**ACTION ITEM**. Pictures aside, return every line below exactly as written.

------ RECORDED DATA

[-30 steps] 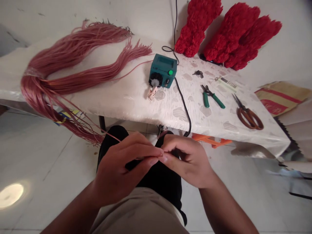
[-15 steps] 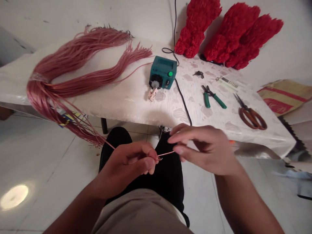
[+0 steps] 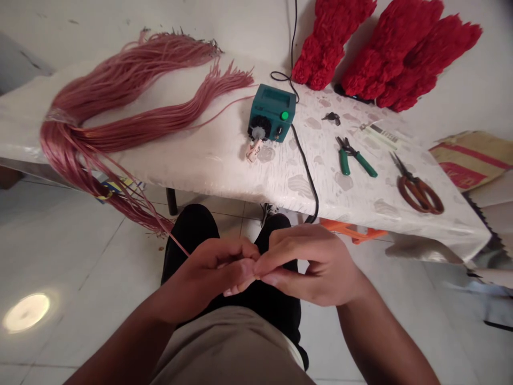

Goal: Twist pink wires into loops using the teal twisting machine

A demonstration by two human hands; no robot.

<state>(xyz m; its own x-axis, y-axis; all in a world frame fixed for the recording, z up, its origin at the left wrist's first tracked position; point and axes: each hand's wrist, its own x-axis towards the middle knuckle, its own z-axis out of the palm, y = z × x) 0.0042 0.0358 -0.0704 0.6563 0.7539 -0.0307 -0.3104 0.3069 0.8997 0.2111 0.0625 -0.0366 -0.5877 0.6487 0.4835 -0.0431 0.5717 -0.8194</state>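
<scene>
My left hand is closed in a pinch on a thin pink cord, which runs up and left toward a big bundle of pink cords. That bundle lies over the left of the table and droops past its front edge. Fingertips of my right hand press together against the tips of the left, above my lap. What sits between the fingertips is hidden; the cord's end does not show there.
On the table stands a green box with a button. To its right lie green-handled pliers, scissors and a small black piece. Red flower bunches lean at the back. A black cable hangs over the front edge.
My right hand has moved left and down to meet the left fingertips. The cord and small metal piece seen between the hands before are now covered. The view has shifted slightly.
</scene>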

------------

**YOUR SOLUTION**.
[-30 steps] 
[-15 steps] 
[+0 steps] 

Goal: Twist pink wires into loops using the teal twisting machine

A demonstration by two human hands; no robot.

<state>(xyz m; its own x-axis, y-axis; all in a world frame fixed for the recording, z up, its origin at the left wrist's first tracked position; point and axes: each hand's wrist, its own x-axis towards the middle knuckle, its own z-axis out of the palm, y = z × x) 0.0042 0.0358 -0.0704 0.6563 0.7539 -0.0307 -0.3104 0.3069 0.8997 0.2111 0.0625 -0.0366 -0.5877 0.6487 0.4835 -0.0431 0.5717 -0.8194</state>
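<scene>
My left hand is closed in a pinch on a thin pink cord, which runs up and left toward a big bundle of pink cords. That bundle lies over the left of the table and droops past its front edge. Fingertips of my right hand press together against the tips of the left, above my lap. What sits between the fingertips is hidden; the cord's end does not show there.
On the table stands a green box with a button. To its right lie green-handled pliers, scissors and a small black piece. Red flower bunches lean at the back. A black cable hangs over the front edge.
My right hand has moved left and down to meet the left fingertips. The cord and small metal piece seen between the hands before are now covered. The view has shifted slightly.
</scene>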

No other output is expected for this exercise.